Muscle atrophy with weakness is a core feature of amyotrophic lateral sclerosis (ALS) that has long been attributed to motor neuron loss alone. However, several studies in ALS patients, and more so in animal models, have challenged this assumption with the latter providing direct evidence that muscle can play an active role in the disease. Here, we examined the possible role of cell autonomous pathology in 148 skeletal muscle samples from 57 ALS patients, identifying phosphorylated TAR DNA-binding protein (pTDP-43) inclusions in the muscle fibers of 19 patients (33.3%) and 24 tissue samples (16.2% of specimens). A muscle group-specific difference was identified with pTDP-43 pathology being significantly more common in axial (paraspinous, diaphragm) than appendicular muscles (P = 0.0087). This pathology was not significantly associated with pertinent clinical, genetic (c9ALS) or nervous system pathologic data, suggesting it is not limited to any particular subgroup of ALS patients. Among 25 non-ALS muscle samples, pTDP-43 inclusions were seen only in the autophagy-related disorder inclusion body myositis (IBM) (n = 4), where they were more diffuse than in positive ALS samples (P = 0.007). As in IBM samples, pTDP-43 aggregates in ALS were p62/ sequestosome-1-positive, potentially indicating induction of autophagy. Phospho-TDP-43-positive ALS and IBM samples also showed significant up-regulation of TARDBP and SQSTM1 expression. These findings implicate axial skeletal muscle as an additional site of pTDP-43 pathology in some ALS patients, including sporadic and familial cases, which is deserving of further investigation.

Highlights

  • amyotrophic lateral sclerosis (ALS) is a progressive disorder characterized by motor neuron injury, muscle weakness, bulbar symptoms, such as dysarthria and dysphagia [1], and frontalsubcortical cognitive dysfunction in many patients [43, 44]

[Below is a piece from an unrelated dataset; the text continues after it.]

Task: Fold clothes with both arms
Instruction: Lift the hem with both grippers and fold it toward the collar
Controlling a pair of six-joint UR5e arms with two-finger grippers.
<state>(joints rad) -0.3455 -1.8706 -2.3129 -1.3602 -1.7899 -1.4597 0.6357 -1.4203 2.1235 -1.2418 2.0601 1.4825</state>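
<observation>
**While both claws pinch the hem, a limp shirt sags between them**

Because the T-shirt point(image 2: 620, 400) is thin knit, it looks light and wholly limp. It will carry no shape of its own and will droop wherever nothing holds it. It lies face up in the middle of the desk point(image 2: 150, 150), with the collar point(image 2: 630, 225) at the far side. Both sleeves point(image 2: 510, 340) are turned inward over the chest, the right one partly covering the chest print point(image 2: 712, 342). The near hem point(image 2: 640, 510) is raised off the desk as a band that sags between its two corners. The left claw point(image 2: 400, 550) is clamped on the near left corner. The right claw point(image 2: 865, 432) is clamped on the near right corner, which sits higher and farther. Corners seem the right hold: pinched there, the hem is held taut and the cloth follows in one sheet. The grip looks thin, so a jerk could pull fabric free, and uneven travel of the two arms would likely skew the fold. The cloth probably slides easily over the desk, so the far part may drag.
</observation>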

  • To further examine whether cell autonomous pathology is present in the muscle of human ALS patients, we studied 148 muscle specimens from 57 patients to identify the prevalence and muscle group distribution of phosphorylated TAR DNA-binding protein 43 kDA (pTDP-43), a well-characterized marker of ALS pathology in motor neurons

  • Ten patients had a history of family history of ALS (fALS) (17.5%) and the remaining cases were sporadic (n = 45, 79%), or family history was unknown (n = 2). C9ORF72 expansionassociated ALS (c9ALS) was present in 13 patients (22.8%), accounting for 90% of the clinically designated fALS patients in this study and 4 sporadic ALS (sALS) patients (8.9% of sALS cases)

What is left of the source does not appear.